▶ [Task item] What you write must be the listing below in full, word for word, minus its pictures.

▶ [Dataset excerpt]
=-=-=

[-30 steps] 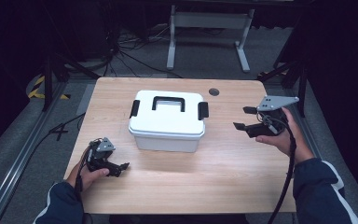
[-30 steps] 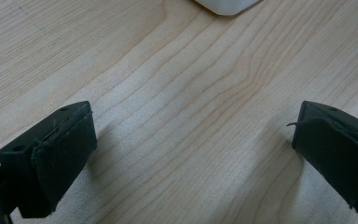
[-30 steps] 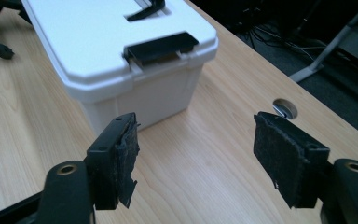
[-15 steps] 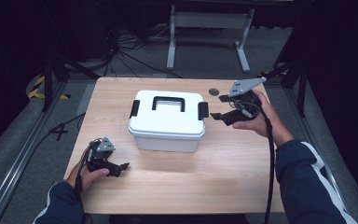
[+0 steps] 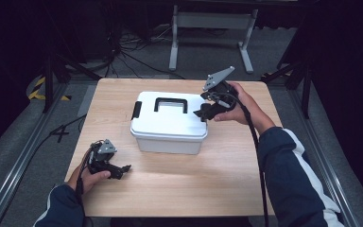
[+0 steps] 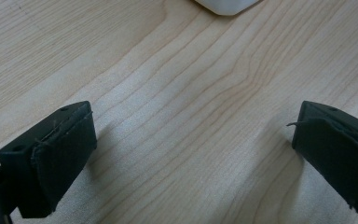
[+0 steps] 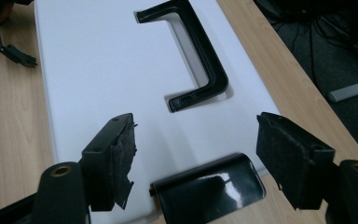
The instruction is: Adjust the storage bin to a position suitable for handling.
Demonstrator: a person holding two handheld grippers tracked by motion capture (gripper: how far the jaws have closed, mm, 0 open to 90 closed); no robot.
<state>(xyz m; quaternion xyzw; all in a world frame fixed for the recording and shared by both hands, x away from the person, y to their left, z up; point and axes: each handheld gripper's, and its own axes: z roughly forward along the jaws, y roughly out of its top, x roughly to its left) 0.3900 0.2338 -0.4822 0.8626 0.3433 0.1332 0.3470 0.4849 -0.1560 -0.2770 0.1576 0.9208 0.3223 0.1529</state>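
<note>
Just below and ahead of the right claw (image 7: 193, 163) lies the glossy black latch (image 7: 209, 186) on the right end of the white storage box (image 5: 170, 123), which stands at the middle of the tabletop (image 5: 227, 175). In the right gripper view the latch sits between the two spread jaws but lower, nothing pressed by either pad; the jaws have just been opening a little wider and hold nothing. The latch's long axis runs roughly across the gap from jaw to jaw, along the box's short right edge, while the black carrying handle (image 7: 193, 51) lies farther on, in the lid's recess. In the high view the right claw (image 5: 208, 106) hovers at that right end, so this hand is plainly the nearer to the latch. The left claw (image 5: 118, 169) rests low on the tabletop near the left front corner, jaws wide apart over bare wood, well apart from the box.
</note>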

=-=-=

▶ [Answer for this exercise]
[-30 steps] 
[-30 steps] 
[-30 steps] 
[-15 steps] 
[+0 steps] 
[+0 steps] 
[+0 steps] 
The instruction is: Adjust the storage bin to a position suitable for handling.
Demonstrator: a person holding two handheld grippers tracked by motion capture (gripper: how far the jaws have closed, mm, 0 open to 90 closed); no robot.
<state>(xyz m; quaternion xyzw; all in a world frame fixed for the recording and shared by both hands, x away from the person, y to their left, z up; point and axes: each handheld gripper's, and its own axes: z roughly forward along the jaws, y roughly out of its top, x roughly to its left) 0.3900 0.2338 -0.4822 0.8626 0.3433 0.1332 0.3470 0.4849 -0.1560 -0.2770 0.1576 0.9208 0.3223 0.1529</state>
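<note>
Just below and ahead of the right claw (image 7: 193, 163) lies the glossy black latch (image 7: 209, 186) on the right end of the white storage box (image 5: 170, 123), which stands at the middle of the tabletop (image 5: 227, 175). In the right gripper view the latch sits between the two spread jaws but lower, nothing pressed by either pad; the jaws have just been opening a little wider and hold nothing. The latch's long axis runs roughly across the gap from jaw to jaw, along the box's short right edge, while the black carrying handle (image 7: 193, 51) lies farther on, in the lid's recess. In the high view the right claw (image 5: 208, 106) hovers at that right end, so this hand is plainly the nearer to the latch. The left claw (image 5: 118, 169) rests low on the tabletop near the left front corner, jaws wide apart over bare wood, well apart from the box.
</note>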

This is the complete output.